- **Activity**:
In the records that follow, how many lines contain the word "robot"? Give only that figure.

• • • • • • •

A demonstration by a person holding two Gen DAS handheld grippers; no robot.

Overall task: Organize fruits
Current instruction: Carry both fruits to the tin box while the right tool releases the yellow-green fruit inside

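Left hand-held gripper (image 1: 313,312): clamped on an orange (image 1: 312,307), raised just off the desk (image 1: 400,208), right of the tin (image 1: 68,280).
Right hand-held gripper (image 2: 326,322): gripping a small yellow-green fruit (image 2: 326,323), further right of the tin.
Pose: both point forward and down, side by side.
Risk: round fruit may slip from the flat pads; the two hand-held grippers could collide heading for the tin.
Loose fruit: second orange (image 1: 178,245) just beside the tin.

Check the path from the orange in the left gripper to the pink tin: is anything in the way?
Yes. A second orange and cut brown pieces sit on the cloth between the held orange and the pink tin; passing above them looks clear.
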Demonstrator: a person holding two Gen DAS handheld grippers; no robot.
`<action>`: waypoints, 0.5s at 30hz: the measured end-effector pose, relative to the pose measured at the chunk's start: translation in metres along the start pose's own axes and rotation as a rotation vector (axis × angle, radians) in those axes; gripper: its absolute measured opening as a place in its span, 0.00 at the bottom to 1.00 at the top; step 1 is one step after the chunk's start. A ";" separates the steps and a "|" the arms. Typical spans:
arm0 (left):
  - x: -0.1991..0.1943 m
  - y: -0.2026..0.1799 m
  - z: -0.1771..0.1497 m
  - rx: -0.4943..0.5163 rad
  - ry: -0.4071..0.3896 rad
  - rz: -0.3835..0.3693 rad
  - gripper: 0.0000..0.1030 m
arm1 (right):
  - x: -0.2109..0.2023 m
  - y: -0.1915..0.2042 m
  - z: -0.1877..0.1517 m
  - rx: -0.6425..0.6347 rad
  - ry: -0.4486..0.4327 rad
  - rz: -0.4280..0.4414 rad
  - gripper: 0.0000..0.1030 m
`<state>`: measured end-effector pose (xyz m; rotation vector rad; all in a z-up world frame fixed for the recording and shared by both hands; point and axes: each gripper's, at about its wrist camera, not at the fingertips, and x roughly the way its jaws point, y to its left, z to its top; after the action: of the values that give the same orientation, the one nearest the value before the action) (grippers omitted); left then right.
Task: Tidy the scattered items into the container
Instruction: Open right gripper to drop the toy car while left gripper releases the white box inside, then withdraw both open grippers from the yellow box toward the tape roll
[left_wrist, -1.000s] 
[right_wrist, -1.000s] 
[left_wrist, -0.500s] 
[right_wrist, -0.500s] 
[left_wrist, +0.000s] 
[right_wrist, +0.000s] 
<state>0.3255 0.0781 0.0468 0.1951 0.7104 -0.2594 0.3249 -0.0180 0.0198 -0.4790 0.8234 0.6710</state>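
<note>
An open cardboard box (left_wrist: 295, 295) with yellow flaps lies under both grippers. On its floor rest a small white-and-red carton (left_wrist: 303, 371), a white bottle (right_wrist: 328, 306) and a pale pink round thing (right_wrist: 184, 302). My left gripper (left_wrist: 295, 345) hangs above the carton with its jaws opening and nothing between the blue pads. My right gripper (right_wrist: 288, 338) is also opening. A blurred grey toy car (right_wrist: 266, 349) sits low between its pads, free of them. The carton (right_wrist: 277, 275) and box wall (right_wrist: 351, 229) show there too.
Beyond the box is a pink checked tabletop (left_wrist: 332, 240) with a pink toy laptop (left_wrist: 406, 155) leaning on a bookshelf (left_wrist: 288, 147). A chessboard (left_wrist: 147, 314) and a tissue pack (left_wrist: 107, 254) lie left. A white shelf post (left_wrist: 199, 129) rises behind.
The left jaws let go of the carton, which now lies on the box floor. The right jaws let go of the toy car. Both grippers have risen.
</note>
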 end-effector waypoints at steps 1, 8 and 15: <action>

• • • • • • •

- **Result of the exercise**:
2